The Lacy-Hulbert Lab seeks to understand how the immune system maintains balance — mounting strong defenses against infection while avoiding harmful attacks on the body itself. When this balance is disrupted, it can lead to the development of autoimmune disease. By uncovering the genes and pathways that govern immune signaling, the lab aims to identify new strategies to restore immune health and improve patient care.

Using an integrated approach that combines genetics, biochemistry and cell biology with in vivo disease models, researchers investigate how immune signaling pathways function across diverse cell types and disease contexts.

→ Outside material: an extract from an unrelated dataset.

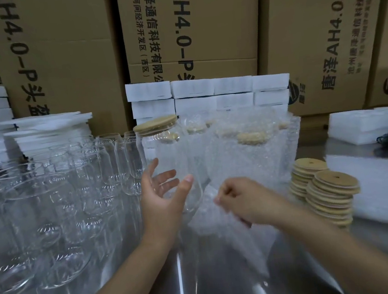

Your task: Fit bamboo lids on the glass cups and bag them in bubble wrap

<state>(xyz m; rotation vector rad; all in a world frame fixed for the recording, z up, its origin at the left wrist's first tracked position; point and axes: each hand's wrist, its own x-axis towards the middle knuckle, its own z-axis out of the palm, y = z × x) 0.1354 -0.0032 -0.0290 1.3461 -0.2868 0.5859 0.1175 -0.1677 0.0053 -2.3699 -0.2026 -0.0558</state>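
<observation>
the left hand grasps the clear glass cup with a round bamboo lid, fingers spread behind the glass and thumb in front. the cup is just beside the clear bubble wrap bag, whose edge the right hand pinches with clenched fingers. to do this well, i'd pull the bag's mouth wide open and slide the cup in base first, keeping the lid seated. behind, the finished bubble wrap bags hold lidded cups. the bare glass cups at left hold nothing, and stacked bamboo lids wait at right.
</observation>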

A long-standing focus of the Lacy-Hulbert Lab is how immune cells cooperate to control inflammation through the cytokine transforming growth factor–beta (TGF-beta). TGF-beta is a central regulator of immune responses, helping to quiet inflammation and promote resolution after an immune challenge. However, TGF-beta is produced in an inactive form and must be precisely activated at the right time and place. Researchers in the Lacy-Hulbert Lab have shown that dendritic cells and macrophages activate TGF-beta through a specific cell surface receptor, alpha-v beta-8 integrin, enabling TGF-beta to signal to other immune cell populations, including T cells. Current work explores how this integrin is expressed and regulated, and whether selectively targeting this process could inform new therapeutic approaches for inflammatory bowel disease, multiple sclerosis and cancer.

More recently, the lab has identified a new role for genes involved in autophagy — the process by which cells recycle their own components during stress or damage — in regulating immune signaling. Certain autophagy pathways are activated when immune cells detect danger signals through toll-like receptors (TLRs). While TLRs are essential for recognizing infections, they can also be triggered by molecules from the body’s own cells, contributing to the development of autoimmunity. The lab’s work shows that autophagy-related pathways act as a critical brake on TLR signaling, helping prevent excessive or self-directed immune responses.

Ongoing studies examine how this regulatory system functions in B cells, plasmacytoid dendritic cells and macrophages, and how genetic variation in autophagy-related genes influences lupus disease risk, with the goal of informing future approaches to diagnosis, treatment and disease prevention.